Set down the material exactly, keeping every line whole.

DATA EXTRACT
━━━━━━━━━━

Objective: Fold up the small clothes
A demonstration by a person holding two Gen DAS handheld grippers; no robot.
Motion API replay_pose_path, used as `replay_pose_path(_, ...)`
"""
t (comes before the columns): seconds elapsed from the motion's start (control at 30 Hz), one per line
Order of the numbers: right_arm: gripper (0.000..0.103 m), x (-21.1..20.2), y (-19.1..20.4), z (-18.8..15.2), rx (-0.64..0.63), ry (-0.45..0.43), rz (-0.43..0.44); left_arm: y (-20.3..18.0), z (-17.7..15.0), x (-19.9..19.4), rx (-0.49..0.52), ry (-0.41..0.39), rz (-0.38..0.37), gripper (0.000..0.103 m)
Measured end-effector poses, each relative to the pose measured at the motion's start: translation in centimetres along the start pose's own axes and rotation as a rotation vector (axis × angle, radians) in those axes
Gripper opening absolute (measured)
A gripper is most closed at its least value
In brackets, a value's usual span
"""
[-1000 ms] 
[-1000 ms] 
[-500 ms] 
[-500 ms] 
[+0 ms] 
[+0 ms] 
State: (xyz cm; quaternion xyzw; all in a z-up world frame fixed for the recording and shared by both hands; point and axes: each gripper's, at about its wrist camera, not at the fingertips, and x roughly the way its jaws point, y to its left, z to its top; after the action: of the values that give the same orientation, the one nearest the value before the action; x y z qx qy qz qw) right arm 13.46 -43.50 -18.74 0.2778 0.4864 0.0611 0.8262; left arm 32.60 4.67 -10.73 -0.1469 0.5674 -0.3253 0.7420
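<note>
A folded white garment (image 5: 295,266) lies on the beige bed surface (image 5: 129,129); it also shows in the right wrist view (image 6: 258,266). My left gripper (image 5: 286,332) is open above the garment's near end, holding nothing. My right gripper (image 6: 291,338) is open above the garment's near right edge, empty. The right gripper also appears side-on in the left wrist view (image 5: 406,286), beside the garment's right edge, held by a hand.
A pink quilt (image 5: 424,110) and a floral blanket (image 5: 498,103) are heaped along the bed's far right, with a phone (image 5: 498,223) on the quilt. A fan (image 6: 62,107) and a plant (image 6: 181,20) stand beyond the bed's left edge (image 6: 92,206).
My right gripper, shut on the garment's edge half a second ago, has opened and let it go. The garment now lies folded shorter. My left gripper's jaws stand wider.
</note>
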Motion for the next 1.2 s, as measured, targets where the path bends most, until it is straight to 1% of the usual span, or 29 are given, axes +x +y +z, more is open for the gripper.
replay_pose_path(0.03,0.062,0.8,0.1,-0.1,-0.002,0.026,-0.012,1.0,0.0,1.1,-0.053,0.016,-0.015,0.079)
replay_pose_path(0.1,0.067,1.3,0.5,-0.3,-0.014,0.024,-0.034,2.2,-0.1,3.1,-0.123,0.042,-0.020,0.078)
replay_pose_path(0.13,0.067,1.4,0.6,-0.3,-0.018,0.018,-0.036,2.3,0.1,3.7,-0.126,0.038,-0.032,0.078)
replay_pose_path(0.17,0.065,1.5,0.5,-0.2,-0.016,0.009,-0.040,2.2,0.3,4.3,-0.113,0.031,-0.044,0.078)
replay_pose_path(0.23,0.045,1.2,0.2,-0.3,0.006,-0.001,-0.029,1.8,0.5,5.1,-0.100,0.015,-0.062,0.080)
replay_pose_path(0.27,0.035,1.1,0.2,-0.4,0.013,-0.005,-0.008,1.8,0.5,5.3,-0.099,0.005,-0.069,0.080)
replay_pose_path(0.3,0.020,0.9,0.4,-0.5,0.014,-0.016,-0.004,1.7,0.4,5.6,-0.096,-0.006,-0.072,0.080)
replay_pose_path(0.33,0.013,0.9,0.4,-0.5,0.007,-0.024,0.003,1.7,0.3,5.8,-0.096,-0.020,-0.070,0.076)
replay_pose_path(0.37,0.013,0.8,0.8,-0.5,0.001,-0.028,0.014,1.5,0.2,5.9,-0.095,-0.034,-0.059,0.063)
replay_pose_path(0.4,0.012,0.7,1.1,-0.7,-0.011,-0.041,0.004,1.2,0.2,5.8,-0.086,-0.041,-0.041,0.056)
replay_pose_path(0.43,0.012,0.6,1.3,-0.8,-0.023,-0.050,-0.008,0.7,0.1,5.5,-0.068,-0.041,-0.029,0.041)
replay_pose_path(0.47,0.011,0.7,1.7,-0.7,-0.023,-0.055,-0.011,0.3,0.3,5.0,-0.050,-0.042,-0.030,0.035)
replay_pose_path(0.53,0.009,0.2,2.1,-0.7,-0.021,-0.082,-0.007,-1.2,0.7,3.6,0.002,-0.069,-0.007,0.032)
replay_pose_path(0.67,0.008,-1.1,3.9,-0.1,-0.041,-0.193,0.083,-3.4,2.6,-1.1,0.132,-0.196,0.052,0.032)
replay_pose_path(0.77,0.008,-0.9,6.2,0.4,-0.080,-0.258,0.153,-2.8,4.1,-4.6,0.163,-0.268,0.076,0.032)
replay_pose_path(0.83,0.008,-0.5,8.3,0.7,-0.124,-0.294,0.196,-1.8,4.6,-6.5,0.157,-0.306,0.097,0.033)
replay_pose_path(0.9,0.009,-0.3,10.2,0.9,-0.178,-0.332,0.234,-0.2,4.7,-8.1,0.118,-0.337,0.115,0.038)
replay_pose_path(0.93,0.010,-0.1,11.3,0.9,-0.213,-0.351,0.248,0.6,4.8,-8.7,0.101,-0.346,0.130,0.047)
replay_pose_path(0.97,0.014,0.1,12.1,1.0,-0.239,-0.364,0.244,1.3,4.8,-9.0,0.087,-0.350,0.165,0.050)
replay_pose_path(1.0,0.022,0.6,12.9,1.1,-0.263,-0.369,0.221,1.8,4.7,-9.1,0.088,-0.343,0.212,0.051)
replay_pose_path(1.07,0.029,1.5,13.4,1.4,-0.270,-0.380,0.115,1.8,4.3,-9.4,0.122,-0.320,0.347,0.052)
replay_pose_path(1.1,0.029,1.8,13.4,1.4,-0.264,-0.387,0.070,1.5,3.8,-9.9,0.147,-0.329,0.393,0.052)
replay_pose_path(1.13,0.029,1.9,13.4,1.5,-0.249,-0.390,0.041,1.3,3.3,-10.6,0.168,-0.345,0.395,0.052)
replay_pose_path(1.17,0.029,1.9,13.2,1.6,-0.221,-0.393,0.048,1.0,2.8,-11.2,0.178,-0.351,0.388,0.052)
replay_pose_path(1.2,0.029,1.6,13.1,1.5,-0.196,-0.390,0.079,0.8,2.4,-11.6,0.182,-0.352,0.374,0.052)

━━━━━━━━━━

RESULT OF THE TASK
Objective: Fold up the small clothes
A demonstration by a person holding two Gen DAS handheld grippers; no robot.
Motion API replay_pose_path, used as `replay_pose_path(_, ...)`
"""
t (comes before the columns): seconds elapsed from the motion's start (control at 30 Hz), one per line
Order of the numbers: right_arm: gripper (0.000..0.103 m), x (-21.1..20.2), y (-19.1..20.4), z (-18.8..15.2), rx (-0.64..0.63), ry (-0.45..0.43), rz (-0.43..0.44); left_arm: y (-20.3..18.0), z (-17.7..15.0), x (-19.9..19.4), rx (-0.49..0.52), ry (-0.41..0.39), rz (-0.38..0.37), gripper (0.000..0.103 m)
Measured end-effector poses, each relative to the pose measured at the motion's start: translation in centimetres along the start pose's own axes and rotation as a rotation vector (axis × angle, radians) in those axes
Gripper opening absolute (measured)
A gripper is most closed at its least value
In brackets, a value's usual span
"""
[-1000 ms] 
[-1000 ms] 
[-500 ms] 
[-500 ms] 
[+0 ms] 
[+0 ms] 
State: (xyz cm; quaternion xyzw; all in a z-up world frame fixed for the recording and shared by both hands; point and axes: each gripper's, at about its wrist camera, not at the fingertips, and x roughly the way its jaws point, y to its left, z to its top; after the action: of the values that give the same orientation, the one nearest the value before the action; x y z qx qy qz qw) right arm 13.46 -43.50 -18.74 0.2778 0.4864 0.0611 0.8262; left arm 32.60 4.67 -10.73 -0.1469 0.5674 -0.3253 0.7420
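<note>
A folded white garment (image 5: 295,266) lies on the beige bed surface (image 5: 129,129); it also shows in the right wrist view (image 6: 258,266). My left gripper (image 5: 286,332) is open above the garment's near end, holding nothing. My right gripper (image 6: 291,338) is open above the garment's near right edge, empty. The right gripper also appears side-on in the left wrist view (image 5: 406,286), beside the garment's right edge, held by a hand.
A pink quilt (image 5: 424,110) and a floral blanket (image 5: 498,103) are heaped along the bed's far right, with a phone (image 5: 498,223) on the quilt. A fan (image 6: 62,107) and a plant (image 6: 181,20) stand beyond the bed's left edge (image 6: 92,206).
My right gripper, shut on the garment's edge half a second ago, has opened and let it go. The garment now lies folded shorter. My left gripper's jaws stand wider.
</note>
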Motion for the next 1.2 s, as measured, targets where the path bends most, until it is straight to 1% of the usual span, or 29 are given, axes +x +y +z, more is open for the gripper.
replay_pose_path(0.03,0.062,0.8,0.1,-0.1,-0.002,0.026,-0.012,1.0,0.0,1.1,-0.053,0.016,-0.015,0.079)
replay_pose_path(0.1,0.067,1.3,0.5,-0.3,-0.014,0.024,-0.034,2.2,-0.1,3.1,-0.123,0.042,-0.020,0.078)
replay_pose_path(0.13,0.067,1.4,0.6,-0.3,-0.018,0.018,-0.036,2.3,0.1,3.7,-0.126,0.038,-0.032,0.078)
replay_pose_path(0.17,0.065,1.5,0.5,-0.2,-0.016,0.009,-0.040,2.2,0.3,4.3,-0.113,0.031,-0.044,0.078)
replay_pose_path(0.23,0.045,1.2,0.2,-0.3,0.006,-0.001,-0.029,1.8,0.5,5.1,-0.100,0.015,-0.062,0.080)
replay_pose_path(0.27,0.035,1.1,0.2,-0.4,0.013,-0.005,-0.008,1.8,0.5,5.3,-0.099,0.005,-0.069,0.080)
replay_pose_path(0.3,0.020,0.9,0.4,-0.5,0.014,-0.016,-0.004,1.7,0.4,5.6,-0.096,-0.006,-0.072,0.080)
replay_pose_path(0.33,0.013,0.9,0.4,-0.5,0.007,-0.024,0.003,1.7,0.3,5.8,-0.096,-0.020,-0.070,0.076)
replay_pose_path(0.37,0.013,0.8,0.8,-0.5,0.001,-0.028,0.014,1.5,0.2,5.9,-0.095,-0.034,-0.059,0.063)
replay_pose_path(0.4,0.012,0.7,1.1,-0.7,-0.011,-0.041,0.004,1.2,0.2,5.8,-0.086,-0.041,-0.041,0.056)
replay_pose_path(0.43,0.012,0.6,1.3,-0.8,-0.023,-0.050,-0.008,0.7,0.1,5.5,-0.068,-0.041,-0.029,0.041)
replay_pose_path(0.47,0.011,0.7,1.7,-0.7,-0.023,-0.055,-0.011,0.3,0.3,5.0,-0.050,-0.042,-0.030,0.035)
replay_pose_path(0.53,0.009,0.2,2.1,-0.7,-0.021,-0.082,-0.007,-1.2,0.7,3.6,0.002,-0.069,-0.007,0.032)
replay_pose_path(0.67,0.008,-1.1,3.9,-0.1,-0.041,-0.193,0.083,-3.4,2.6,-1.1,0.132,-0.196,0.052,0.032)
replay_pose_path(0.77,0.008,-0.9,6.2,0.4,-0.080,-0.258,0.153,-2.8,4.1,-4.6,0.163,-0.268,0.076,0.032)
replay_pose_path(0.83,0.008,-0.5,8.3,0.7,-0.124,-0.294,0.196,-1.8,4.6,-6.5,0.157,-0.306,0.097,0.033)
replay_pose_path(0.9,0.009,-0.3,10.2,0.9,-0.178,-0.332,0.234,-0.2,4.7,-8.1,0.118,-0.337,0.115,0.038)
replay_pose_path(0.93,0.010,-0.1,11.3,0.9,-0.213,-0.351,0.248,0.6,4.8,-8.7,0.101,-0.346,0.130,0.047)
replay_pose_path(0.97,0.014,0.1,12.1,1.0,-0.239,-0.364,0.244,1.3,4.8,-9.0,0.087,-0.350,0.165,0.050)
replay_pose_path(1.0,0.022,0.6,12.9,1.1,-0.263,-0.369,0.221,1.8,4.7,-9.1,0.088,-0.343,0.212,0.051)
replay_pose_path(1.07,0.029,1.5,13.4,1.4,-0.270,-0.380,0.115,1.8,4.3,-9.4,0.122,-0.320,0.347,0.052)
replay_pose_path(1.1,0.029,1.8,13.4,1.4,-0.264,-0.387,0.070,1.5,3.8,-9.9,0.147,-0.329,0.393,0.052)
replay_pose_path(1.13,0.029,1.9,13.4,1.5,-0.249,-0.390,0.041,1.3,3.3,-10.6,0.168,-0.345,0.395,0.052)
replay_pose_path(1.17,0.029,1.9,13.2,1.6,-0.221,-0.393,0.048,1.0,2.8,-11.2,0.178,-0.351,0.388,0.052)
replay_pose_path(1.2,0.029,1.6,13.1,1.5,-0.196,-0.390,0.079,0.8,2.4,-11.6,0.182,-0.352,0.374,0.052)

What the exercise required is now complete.